L'Éthiopie ne mettra pas en œuvre son accord de restructuration de dette Eurobond d'un milliard de dollars conclu avec des détenteurs d'obligations privés plus tôt ce mois-ci, a annoncé le ministère des Finances. Le Comité des créanciers officiels (OCC) a rejeté l'accord, affirmant qu'il viole les principes de partage équitable de la charge entre créanciers. Cette décision privilégie la cohérence avec les termes de soulagement de la dette officielle pour sauvegarder la stabilité macroéconomique.

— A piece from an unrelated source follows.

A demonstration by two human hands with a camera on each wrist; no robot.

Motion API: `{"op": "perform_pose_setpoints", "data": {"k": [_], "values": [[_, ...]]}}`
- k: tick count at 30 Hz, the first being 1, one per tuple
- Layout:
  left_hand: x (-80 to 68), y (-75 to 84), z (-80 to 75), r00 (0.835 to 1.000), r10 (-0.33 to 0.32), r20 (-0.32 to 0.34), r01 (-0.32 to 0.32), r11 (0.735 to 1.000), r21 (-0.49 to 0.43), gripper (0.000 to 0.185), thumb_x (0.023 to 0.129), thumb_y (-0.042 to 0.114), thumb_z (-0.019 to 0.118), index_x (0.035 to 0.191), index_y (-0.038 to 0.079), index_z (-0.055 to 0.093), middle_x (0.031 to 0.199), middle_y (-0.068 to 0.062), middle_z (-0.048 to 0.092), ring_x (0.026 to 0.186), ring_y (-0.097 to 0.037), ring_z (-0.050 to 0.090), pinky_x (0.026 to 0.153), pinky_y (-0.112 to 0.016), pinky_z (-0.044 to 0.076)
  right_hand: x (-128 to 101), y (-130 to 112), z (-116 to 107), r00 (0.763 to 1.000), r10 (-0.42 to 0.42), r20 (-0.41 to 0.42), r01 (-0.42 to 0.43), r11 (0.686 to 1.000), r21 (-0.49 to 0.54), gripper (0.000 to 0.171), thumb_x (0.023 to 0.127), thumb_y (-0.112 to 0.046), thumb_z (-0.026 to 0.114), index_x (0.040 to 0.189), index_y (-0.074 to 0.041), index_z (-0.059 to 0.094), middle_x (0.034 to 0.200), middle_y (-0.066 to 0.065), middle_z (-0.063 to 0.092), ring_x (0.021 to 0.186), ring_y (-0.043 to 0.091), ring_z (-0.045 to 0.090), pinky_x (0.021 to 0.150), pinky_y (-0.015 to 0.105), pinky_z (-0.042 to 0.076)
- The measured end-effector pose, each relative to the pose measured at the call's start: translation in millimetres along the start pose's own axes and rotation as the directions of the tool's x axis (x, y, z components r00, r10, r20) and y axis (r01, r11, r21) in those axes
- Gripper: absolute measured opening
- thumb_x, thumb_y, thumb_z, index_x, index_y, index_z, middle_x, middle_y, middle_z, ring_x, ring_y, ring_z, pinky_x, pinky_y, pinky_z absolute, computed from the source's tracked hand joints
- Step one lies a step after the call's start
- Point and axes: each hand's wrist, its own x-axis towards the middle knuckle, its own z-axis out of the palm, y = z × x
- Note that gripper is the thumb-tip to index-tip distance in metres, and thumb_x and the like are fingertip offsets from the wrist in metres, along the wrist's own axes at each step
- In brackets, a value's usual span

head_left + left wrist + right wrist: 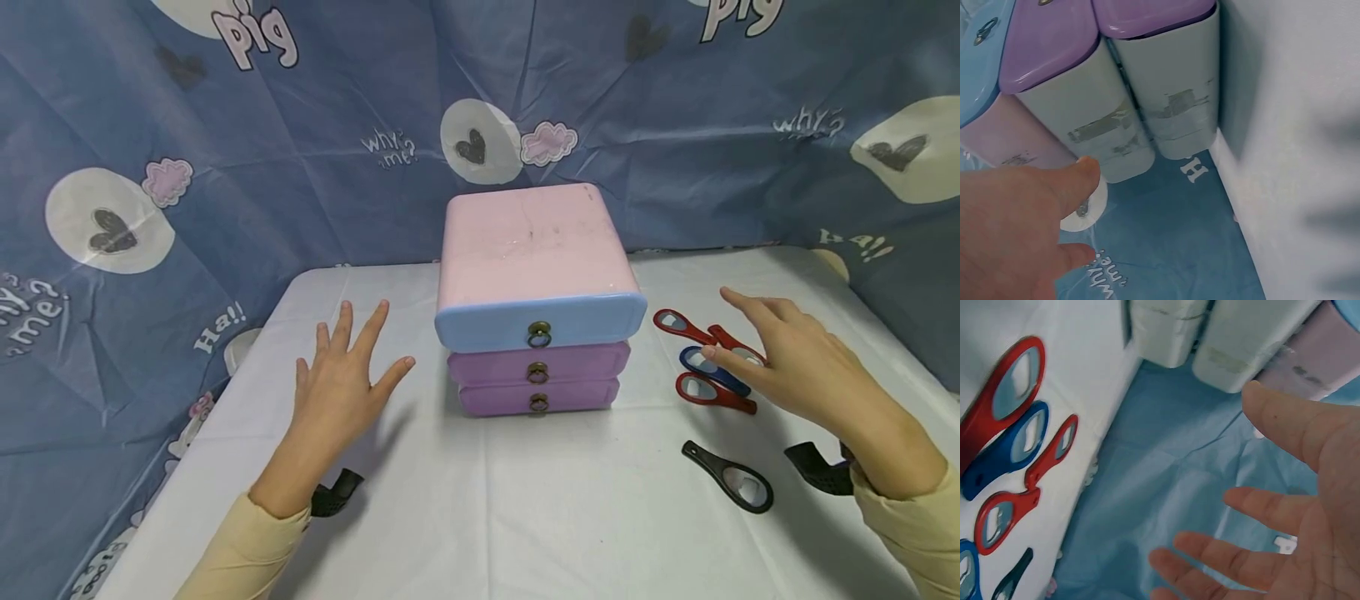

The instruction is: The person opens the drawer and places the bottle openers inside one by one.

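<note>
A small three-drawer chest stands mid-table, with a pink top box (532, 242), a blue drawer front (480, 327) and two purple drawer fronts (491, 367) below. My left hand (333, 392) hovers left of it, fingers spread, holding nothing. To the right, my right hand (813, 371) is also held above the table with straight, parted fingers and nothing in them. It overlaps a cluster of magnifying glasses in the head view, among them a red magnifying glass (738, 403) and a blue magnifying glass (729, 381). Nearer the front lies a black magnifying glass (711, 457).
A white cloth (540, 508) covers the table. Behind it and at the sides hangs a blue printed curtain (360, 200). In the right wrist view, a dark magnifying glass (1021, 562) lies by the table edge. Each drawer front has a small ring pull (538, 335).
</note>
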Motion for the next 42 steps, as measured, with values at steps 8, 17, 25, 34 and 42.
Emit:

L'Éthiopie a décidé de ne pas procéder à un accord de restructuration de dette Eurobond d'un milliard de dollars conclu en principe avec un comité ad hoc de détenteurs d'obligations privés en début de mois. L'accord concernait l'Eurobond à 6,625 % arrivant à échéance en 2024, selon lequel les détenteurs d'obligations ont accepté une décote de 15 % sur le principal, réduisant le remboursement à environ 850 millions de dollars en nouvelles obligations à partir de 2026, plus un paiement initial de 350 millions de dollars dû d'ici juillet de cette année. Le Comité des créanciers officiels (OCC), coprésidé par la Chine et la France, a rejeté l'accord dans une lettre officielle, estimant que le soulagement accordé aux créanciers privés est « significativement inférieur » aux termes concessionnels déjà offerts par les prêteurs bilatéraux et multilatéraux. Cela viole le standard de « Comparabilité de traitement » énoncé dans le protocole d'accord de juillet 2025 entre l'Éthiopie et ses créanciers officiels. Le ministère des Finances a déclaré que la mise en œuvre de l'accord mettrait en péril la stabilité macroéconomique du pays et les progrès de la croissance économique. L'Éthiopie dépend d'un programme du FMI de 3,4 milliards de dollars visant à réduire la détresse de la dette à un niveau modéré ; toute perception de favoritisme envers les créanciers privés pourrait amener le FMI à retarder ou suspendre les décaissements, menaçant les réformes et l'accès au financement extérieur. Par conséquent, le gouvernement renégociera les termes avec le comité des détenteurs d'obligations. Le ministère a exprimé des regrets quant à la réouverture des discussions mais reste engagé pour une résolution. Les négociations futures pourraient exiger des concessions plus profondes des investisseurs privés, telles qu'une décote plus importante sur le principal, des taux d'intérêt plus bas et des maturités prolongées. Pour les détenteurs d'obligations, qui attendent le remboursement depuis le défaut de paiement de l'obligation fin 2023, cela représente un revers, prolongeant l'incertitude et une éventuelle dévaluation sur le marché. Le gouvernement, cependant, priorise l'alignement avec les créanciers officiels et le FMI pour assurer la durabilité de la dette à long terme plutôt qu'une apaisement à court terme du marché privé.